Project description:Human artificial chromosome (HAC)-based vectors represent an alternative technology for gene delivery and expression with a potential to overcome the problems caused by virus-based vectors. The recently developed alphoid(tetO)-HAC has an advantage over other HAC vectors because it can be easily eliminated from cells by inactivation of the HAC kinetochore via binding of chromatin modifiers, tTA or tTS, to its centromeric tetO sequences. This provides a unique control for phenotypes induced by genes loaded into the HAC. The alphoid(tetO)-HAC elimination is highly efficient when a high level of chromatin modifiers as tetR fusion proteins is achieved following transfection of cells by a retrovirus vector.
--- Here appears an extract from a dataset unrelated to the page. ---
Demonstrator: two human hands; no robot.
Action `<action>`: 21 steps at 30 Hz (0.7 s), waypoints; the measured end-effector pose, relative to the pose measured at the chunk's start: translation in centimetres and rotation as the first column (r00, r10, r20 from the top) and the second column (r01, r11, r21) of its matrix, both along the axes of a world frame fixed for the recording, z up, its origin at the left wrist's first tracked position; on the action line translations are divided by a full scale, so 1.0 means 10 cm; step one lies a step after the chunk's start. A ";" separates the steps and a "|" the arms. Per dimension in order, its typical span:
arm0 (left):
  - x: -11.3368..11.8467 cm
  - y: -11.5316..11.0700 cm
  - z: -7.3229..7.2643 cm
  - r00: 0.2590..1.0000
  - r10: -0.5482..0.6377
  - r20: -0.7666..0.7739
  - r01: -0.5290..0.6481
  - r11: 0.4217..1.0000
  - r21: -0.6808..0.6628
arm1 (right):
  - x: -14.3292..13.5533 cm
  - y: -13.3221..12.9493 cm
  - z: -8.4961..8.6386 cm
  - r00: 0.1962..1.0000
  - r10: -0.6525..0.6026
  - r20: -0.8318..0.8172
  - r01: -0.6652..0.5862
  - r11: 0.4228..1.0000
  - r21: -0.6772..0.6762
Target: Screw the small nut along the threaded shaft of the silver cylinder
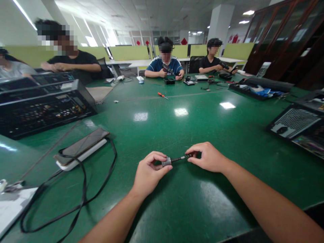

However, such vectors are potentially mutagenic and might want to be avoided under some circumstances. Here, we describe a novel system that allows verification of phenotypic changes attributed to expression of genes from the HAC without a transfection step. We demonstrated that a single copy of tTA(VP64) carrying four tandem repeats of the VP16 domain constitutively expressed from the HAC is capable to generate chromatin changes in the HAC kinetochore that are not compatible with its function. To adopt the alphoid(tetO)-HAC for routine gene function studies, we constructed a new TAR-BRV- tTA(VP64) cloning vector that allows a selective isolation of a gene of interest from genomic DNA in yeast followed by its direct transfer to bacterial cells and subsequent loading into the loxP site of the alphoid(tetO)-HAC in hamster CHO cells from where the HAC may be MMCT-transferred to the recipient human cells.